Replace pyke #4170

pp-mo · 2021-06-02T13:16:13Z

🚀 Pull Request

Description

Eventually, will address #3415

Technical details of approach

I started by writing a drop-in replacement approach to replace Pyke rules with so-called 'action' routines.
- at present it purposely mimics the structure of existing Pyke rules, plus the three-stage translation process built into
  iris.fileformats.netcdf._load_cube , i.e. broadly assert facts; run rules; complete cube
- it does that by providing a new thin wrapper object which can mimic the Pyke "engine".
- for now, I have retained the current approach to storing Iris info on the 'engine' (example), and also mimicked the storage of intermediate 'facts' there too.
- some of that could well simplify in future, but I'm aiming to first ensure equivalence with the exisiting behaviour
- N.B. currently incomplete, have only so far done the 'major' rules (grid-mapping and dim-coords).
I am also creating some targetted testing for this ...
- the choice of tests is heavily informed by the structure of the existing rules
- the area tested, essentially what is currently "the Pyke rules bit", is not maybe that obvious a separate distinct category ..
  - .. but it should be an appropriate starting point for testing the 'behavioural equivalence'
  - I intend eventually to test for each code-branch of the rules behaviour
- ... so, again, in future we could simplify/rework this

Current progress + status summary

Done

actions + tests for
- grid-mappings + dim-coords
- time-coords
- hybrid vertical coords

Todo:

some areas are still unaddressed - lacking both actions implementation + tests
known problems
1. already observed that actions do not match original behaviour for some of the grid-mapping/dimcoords areas
  - ( intend to complete the test coverage before addressing this )
2. missing parts of grid-mapping/dimcoords tests :
  - still not exercising the following rules at all:
    - fc_build_auxiliary_coordinate_latitude
    - fc_build_auxiliary_coordinate_latitude_rotated
    - fc_build_auxiliary_coordinate_longitude
    - fc_build_auxiliary_coordinate_longitude_rotated
3. odd extras : Ukmo-attributes ; label-coords ; cell-measures; ancillary-variables
Later (intended) stages :
1. get all functionality tested + working with existing (Pyke) code
2. add actions missing for TODO features
3. get all tests pasing with actions implementation
4. check that all Iris tests run with temporary shim : do all netcdf loads both ways + check results are the same
5. remove the Pyke implementation (+dependency), and tidy away all the scaffolding

NOTE: I'm assuming that we will have enough confidence to "simply replace", which means

everything goes via "new route"
completely removed the old Pyke-based rules (and dependency)
don't need, or have, any 'Future'-style switch for user to revert to 'old' mechanics

Consult Iris pull request check list

pp-mo · 2021-06-02T13:37:55Z

@trexfeathers if you can find a moment, I'd be interested to know if you can work through what's going on here ?

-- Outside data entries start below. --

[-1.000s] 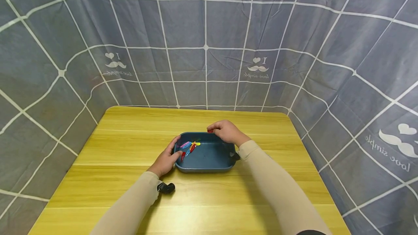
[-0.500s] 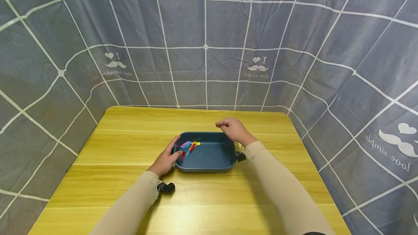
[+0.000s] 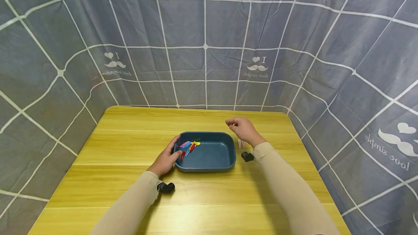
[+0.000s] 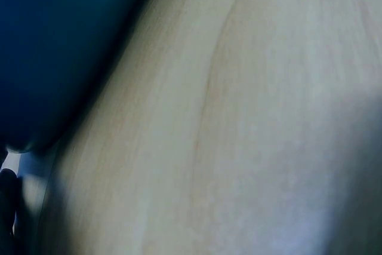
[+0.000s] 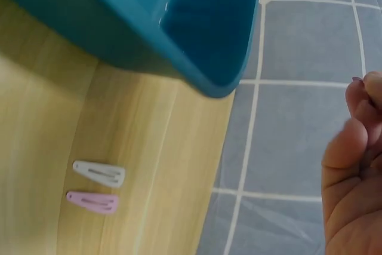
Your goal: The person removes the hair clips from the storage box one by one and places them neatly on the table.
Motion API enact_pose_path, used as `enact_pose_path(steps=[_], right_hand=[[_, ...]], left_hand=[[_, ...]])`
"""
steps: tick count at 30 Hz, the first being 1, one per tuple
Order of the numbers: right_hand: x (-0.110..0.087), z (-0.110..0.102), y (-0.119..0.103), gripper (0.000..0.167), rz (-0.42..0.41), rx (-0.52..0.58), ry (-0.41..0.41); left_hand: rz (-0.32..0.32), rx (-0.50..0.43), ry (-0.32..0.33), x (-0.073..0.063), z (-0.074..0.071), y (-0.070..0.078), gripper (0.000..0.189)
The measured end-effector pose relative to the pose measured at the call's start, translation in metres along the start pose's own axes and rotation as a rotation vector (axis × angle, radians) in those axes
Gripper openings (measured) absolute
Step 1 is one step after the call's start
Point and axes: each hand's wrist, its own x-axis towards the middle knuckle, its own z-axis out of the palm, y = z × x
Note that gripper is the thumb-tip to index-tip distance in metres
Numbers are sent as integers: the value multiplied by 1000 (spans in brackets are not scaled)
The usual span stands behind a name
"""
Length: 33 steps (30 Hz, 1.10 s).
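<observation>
A dark blue rectangular tray (image 3: 209,158) stands mid-table. My left hand (image 3: 166,160) grips its left rim, thumb on the inner side. Several snap hair clips (image 3: 190,148) in pink, blue, yellow and red lie in the tray's left part, one red clip (image 3: 183,156) close to my left thumb. My right hand (image 3: 243,130) is raised beyond the tray's back right corner and pinches a red hair clip (image 3: 227,124), mostly hidden by the fingers. Below that hand, a white hair clip (image 5: 99,173) and a pink-purple hair clip (image 5: 92,202) lie side by side on the table.
The wooden table (image 3: 130,148) extends around the tray. Grey curtains (image 3: 183,64) with white lines hang behind and at both sides. A black wrist camera (image 3: 166,188) sits on the left wrist, another camera (image 3: 247,156) on the right, close to the tray's right wall.
My right hand has moved rightward from above the tray's back rim, carrying the red hair clip. The white and purple clips on the table have come into sight. My left hand stays put.
</observation>
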Motion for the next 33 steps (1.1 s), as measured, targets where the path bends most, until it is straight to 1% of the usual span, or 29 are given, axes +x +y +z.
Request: enact_pose_path(steps=[9, 11, 17, 21, 24, 28, 33], right_hand=[[-6, -12, 21, 35, 46, 18, 21], [-7, -15, 27, 35, 53, 5, 19], [-12, -22, 47, 37, 88, -25, 15], [-17, -26, 59, 38, 112, -31, 12], [-19, -27, 69, 38, 141, -39, 7], [-22, -27, 79, 38, 175, -77, -5], [-25, -23, 93, 36, 195, -129, -11]], left_hand=[[-9, -15, 1, 1, 2, 0, 69], [-9, -11, -6, 0, 1, 0, 70], [3, -10, 6, 1, 1, -2, 69], [-16, -42, -5, 1, 1, -1, 69], [-19, -37, -6, 0, 1, 0, 68], [-7, 3, 6, 1, 1, 0, 69], [-13, -12, 11, 1, 2, 1, 68]])
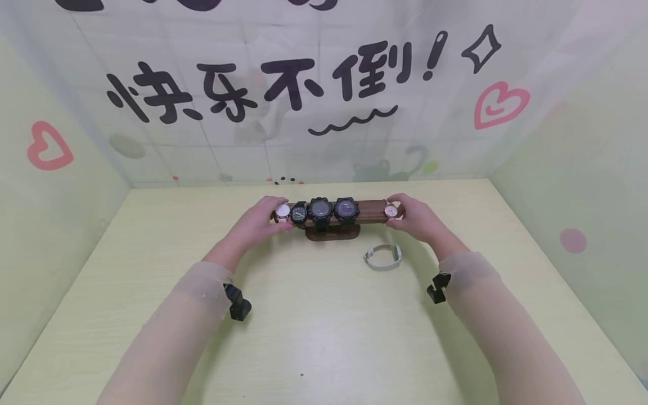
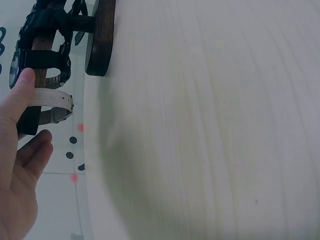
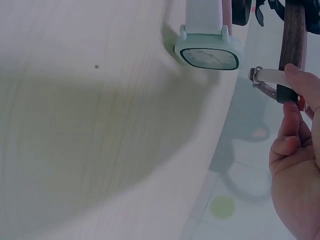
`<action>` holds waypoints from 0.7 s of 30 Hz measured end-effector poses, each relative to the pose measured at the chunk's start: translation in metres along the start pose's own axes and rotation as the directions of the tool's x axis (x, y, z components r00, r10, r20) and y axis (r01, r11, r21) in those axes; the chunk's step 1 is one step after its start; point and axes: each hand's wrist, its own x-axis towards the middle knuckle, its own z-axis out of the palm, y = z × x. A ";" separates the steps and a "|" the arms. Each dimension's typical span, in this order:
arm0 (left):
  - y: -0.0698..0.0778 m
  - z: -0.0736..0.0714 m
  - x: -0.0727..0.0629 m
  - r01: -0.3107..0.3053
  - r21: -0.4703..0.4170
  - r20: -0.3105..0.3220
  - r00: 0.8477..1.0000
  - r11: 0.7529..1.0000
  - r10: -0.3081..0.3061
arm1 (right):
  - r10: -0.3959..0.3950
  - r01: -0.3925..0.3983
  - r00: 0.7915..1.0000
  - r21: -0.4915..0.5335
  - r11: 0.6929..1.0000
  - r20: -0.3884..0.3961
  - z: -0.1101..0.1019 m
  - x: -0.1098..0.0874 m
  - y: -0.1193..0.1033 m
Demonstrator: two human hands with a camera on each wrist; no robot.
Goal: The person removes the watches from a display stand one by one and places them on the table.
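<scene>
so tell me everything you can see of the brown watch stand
The watch stand looks like dark brown wood, its grain showing in the right wrist view. A long bar lies level above a round-ended base, which rests on the table near the back. Five watches circle the bar: four from its left end to just past the middle, one at the right end. The left hand and right hand grip around its ends.

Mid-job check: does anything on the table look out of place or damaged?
One thing: a pale watch sits loose on the table, in front of the wooden stand that carries the other five watches. No spill or damage shows.
</scene>
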 end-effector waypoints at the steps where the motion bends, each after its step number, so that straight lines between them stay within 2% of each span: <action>1: 0.000 0.000 0.000 0.001 -0.002 0.000 1.000 1.000 -0.001 | 0.007 -0.007 1.000 0.004 1.000 0.000 0.000 0.000 0.000; 14: 0.002 0.001 -0.001 -0.002 -0.005 -0.002 1.000 1.000 0.002 | 0.031 -0.031 0.999 0.008 0.999 -0.009 0.001 -0.004 0.004; 21: 0.000 0.002 0.000 -0.002 -0.001 -0.019 1.000 1.000 0.002 | 0.018 -0.018 0.999 0.005 1.000 -0.027 0.000 -0.008 0.006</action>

Especially, I'd like to think that once we're confident that behaviour is preserved, we can subsequently remove some of the scaffolding which is the legacy of "how it used to be done".

So, I'm hoping at some point to run all exisiting Iris tests, with changes to run any netcdf loading via both routes, and check for identical results in all cases.
With that, and given ~full codebranch testing (with the tests I'm still writing), I hope we can feel confident to simply replace the "old way" with the "new" (and drop the Pyke dependency).

The 'engine mimic' approach I'm using should enable this extensive equivalence testing, and also to focus on just replacing the 'rules' with 'actions'.
But obviously that is going to leave a good deal of unnecessary complication in place.
I'm hoping I can complete the main effort by next week, and hopefully there will also be some time to introduce some subsequent simplification (i.e. remove the worst vestiges of the 'old way').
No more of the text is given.